Only one stretch of the listing below is wanted. Give it again exactly, from the line with "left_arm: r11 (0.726" through the line with "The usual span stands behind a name".

+ + + + +

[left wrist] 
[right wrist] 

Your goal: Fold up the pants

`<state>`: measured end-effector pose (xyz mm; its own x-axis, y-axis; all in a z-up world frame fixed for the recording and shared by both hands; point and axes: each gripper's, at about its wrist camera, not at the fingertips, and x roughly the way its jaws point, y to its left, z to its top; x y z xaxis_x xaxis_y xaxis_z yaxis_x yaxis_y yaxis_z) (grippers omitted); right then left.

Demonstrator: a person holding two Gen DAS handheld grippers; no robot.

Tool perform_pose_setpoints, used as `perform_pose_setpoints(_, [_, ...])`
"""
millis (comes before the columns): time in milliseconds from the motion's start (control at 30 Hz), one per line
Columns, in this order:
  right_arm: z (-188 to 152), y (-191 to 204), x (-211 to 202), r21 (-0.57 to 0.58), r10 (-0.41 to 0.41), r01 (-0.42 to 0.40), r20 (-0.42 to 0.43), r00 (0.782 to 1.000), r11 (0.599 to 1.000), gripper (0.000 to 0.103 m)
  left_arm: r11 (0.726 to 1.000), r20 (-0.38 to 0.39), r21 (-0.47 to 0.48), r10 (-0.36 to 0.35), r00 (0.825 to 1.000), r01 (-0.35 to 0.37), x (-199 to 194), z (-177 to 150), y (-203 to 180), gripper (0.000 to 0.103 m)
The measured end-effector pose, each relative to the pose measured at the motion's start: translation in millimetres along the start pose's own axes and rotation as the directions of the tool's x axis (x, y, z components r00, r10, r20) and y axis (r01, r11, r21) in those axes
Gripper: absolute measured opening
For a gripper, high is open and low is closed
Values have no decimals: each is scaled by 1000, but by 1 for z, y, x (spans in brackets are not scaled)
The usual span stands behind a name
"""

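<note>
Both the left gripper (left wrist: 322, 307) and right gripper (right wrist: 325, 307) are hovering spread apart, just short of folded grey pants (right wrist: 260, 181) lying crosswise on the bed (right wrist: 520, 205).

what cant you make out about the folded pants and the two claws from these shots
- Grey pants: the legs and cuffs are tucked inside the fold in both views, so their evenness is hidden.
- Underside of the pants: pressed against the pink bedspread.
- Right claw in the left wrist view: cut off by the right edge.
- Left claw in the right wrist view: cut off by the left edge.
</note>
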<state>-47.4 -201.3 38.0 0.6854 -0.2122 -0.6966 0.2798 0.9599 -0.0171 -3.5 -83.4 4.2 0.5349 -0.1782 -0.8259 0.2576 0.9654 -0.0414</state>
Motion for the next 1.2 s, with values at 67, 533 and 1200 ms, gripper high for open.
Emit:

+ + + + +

### Exercise response
  left_arm: r11 (0.726 to 1.000), r20 (-0.38 to 0.39), r21 (-0.47 to 0.48), r10 (-0.36 to 0.35), r00 (0.825 to 1.000), r01 (-0.35 to 0.37), x (-199 to 194), z (-177 to 150), y (-203 to 180), gripper (0.000 to 0.103 m)
The measured end-effector pose, each relative to the pose measured at the motion's start: translation in millimetres along the start pose's own axes and rotation as the directions of the tool's x axis (x, y, z components r00, r10, r20) and y axis (r01, r11, r21) in those axes
Gripper: absolute measured opening
For a gripper, high is open and low is closed
Values have no decimals: each is scaled by 1000, but by 1 for z, y, x (spans in brackets are not scaled)
The usual span stands behind a name

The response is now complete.